**WHAT IS EXPECTED:**
Everything in the listing below has to be repeated exactly, except the pictures.

**GIVEN INFORMATION:**
———

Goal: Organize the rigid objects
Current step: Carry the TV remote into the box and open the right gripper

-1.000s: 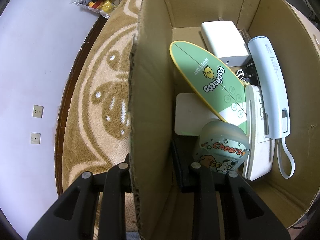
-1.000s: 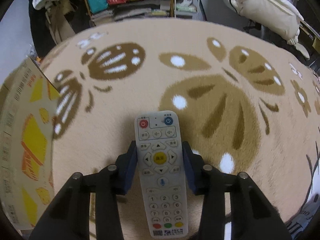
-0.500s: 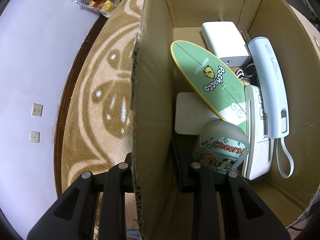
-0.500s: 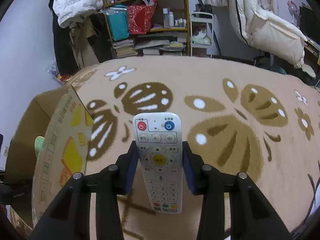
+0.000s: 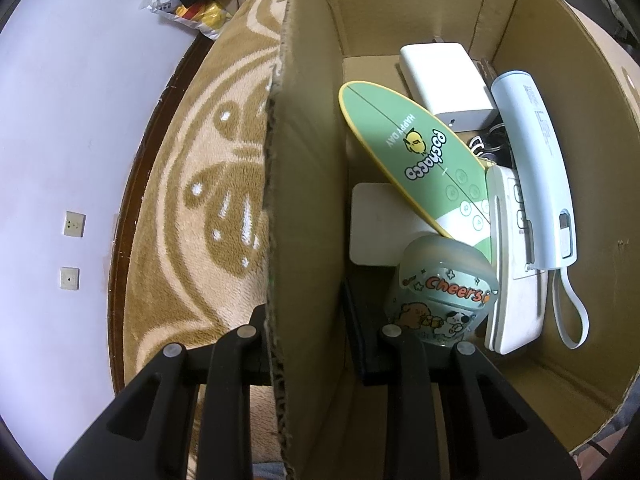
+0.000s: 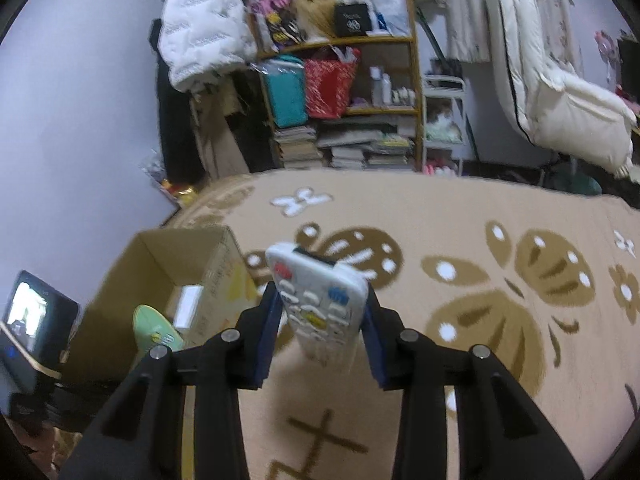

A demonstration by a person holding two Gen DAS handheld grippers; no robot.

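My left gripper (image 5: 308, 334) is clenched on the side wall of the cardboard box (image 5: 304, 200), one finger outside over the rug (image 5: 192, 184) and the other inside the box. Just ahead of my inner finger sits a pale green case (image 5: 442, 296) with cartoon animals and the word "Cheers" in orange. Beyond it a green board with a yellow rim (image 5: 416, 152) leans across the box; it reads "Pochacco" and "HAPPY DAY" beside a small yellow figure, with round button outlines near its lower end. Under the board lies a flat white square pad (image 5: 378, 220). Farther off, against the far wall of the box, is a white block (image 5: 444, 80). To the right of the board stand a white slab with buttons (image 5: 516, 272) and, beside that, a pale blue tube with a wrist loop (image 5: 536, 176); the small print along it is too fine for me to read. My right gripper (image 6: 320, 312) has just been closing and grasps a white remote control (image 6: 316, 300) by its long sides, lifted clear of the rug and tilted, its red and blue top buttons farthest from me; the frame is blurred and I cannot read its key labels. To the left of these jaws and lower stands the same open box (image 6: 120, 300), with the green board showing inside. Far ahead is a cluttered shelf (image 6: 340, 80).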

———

**RESPONSE TO THIS EXERCISE:**
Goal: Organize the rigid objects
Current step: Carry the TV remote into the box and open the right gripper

-1.000s: 
-1.000s: 
-0.500s: 
-0.500s: 
+0.000s: 
+0.000s: 

A demonstration by a person holding two Gen DAS handheld grippers; no robot.

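My left gripper (image 5: 308, 334) is clenched on the side wall of the cardboard box (image 5: 304, 200), one finger outside over the rug (image 5: 192, 184) and the other inside the box. Just ahead of my inner finger sits a pale green case (image 5: 442, 296) with cartoon animals and the word "Cheers" in orange. Beyond it a green board with a yellow rim (image 5: 416, 152) leans across the box; it reads "Pochacco" and "HAPPY DAY" beside a small yellow figure, with round button outlines near its lower end. Under the board lies a flat white square pad (image 5: 378, 220). Farther off, against the far wall of the box, is a white block (image 5: 444, 80). To the right of the board stand a white slab with buttons (image 5: 516, 272) and, beside that, a pale blue tube with a wrist loop (image 5: 536, 176); the small print along it is too fine for me to read. My right gripper (image 6: 320, 312) has just been closing and grasps a white remote control (image 6: 316, 300) by its long sides, lifted clear of the rug and tilted, its red and blue top buttons farthest from me; the frame is blurred and I cannot read its key labels. To the left of these jaws and lower stands the same open box (image 6: 120, 300), with the green board showing inside. Far ahead is a cluttered shelf (image 6: 340, 80).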

The exercise is done, and no more output is needed.